Tobacco and Primary Medical Services (Scotland) Act 2010
- Scottish Parliament
- Long title: An Act of the Scottish Parliament to make provision about the retailing of tobacco products, including provision prohibiting the display of tobacco products and establishing a register of tobacco retailers; to amend the criteria for eligibility to provide primary medical services under the National Health Service (Scotland) Act 1978; and for connected purposes.
- Citation: 2010 asp 3
- Territorial extent: Scotland

Dates
- Royal assent: 3 March 2010
- Commencement: various

Other legislation
- Amends: Children and Young Persons (Scotland) Act 1937; National Health Service (Scotland) Act 1978; Tobacco Advertising and Promotion Act 2002;
- Amended by: Health (Tobacco, Nicotine etc. and Care) (Scotland) Act 2016; Tobacco and Vapes Act 2026;

Status: Amended

Text of statute as originally enacted

Revised text of statute as amended

Text of the Tobacco and Primary Medical Services (Scotland) Act 2010 as in force today (including any amendments) within the United Kingdom, from legislation.gov.uk.

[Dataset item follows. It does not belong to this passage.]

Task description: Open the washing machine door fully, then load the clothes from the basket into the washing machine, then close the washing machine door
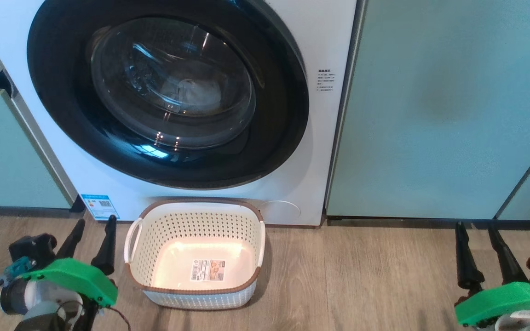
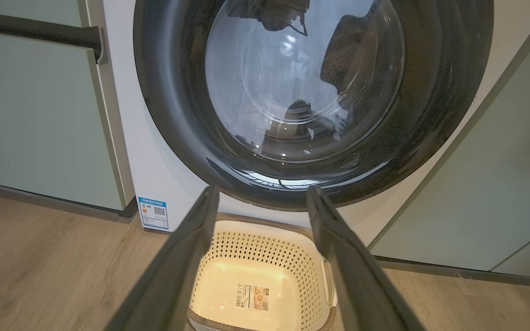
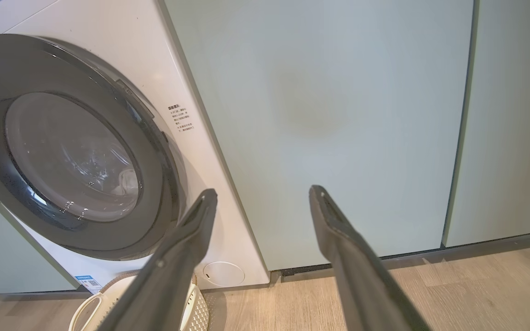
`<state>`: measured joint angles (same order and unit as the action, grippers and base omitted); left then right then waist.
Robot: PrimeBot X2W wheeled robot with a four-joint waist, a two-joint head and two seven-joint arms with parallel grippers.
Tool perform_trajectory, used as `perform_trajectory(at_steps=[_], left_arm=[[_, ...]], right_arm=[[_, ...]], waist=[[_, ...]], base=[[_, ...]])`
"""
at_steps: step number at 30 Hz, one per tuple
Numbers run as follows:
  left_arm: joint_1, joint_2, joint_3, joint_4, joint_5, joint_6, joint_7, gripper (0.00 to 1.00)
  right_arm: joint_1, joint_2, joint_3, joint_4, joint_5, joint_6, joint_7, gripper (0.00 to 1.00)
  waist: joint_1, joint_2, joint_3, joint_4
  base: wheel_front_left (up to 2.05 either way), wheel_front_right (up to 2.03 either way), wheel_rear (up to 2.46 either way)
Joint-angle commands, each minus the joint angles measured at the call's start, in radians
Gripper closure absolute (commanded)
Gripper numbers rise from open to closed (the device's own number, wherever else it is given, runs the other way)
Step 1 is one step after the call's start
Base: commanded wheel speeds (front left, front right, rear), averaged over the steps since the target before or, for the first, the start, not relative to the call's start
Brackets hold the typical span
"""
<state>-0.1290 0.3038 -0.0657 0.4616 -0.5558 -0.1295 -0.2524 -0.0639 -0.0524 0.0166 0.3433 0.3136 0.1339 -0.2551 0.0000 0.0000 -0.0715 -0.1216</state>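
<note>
Left claw (image 1: 95, 220) at lower left and right claw (image 1: 475, 227) at lower right are both spread and hold nothing, over the floor (image 1: 361, 276). Just beside the left claw is the basket (image 1: 191, 225), at the foot of the washer (image 1: 325, 151). At upper left the door (image 1: 58, 101) is shut, with a pale shape (image 1: 196, 94) behind its glass.

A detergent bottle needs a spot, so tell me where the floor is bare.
Wide bare floor lies between the basket and the right gripper, before the pale green cabinet. The basket itself is empty. Crowded: the narrow strip between the left gripper and the basket.
</note>
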Motion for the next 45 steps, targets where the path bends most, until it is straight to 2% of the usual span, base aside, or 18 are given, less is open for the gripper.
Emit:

= Tobacco and Primary Medical Services (Scotland) Act 2010 =

Act of the Scottish Parliament

The Tobacco and Primary Medical Services (Scotland) Act 2010 (asp 3) is an act of the Scottish Parliament.

== Provisions ==
The act established the Scottish Tobacco Retailers Register. The act established a registration scheme for retailers.

The act introduced a ban on cigarette vending machines.

The act allowed for fixed penalty notices for retailers who display cigarettes behind the counter.

The act allows for fixed penalty notices for retailers who sell cigarettes to individuals under the age of 18.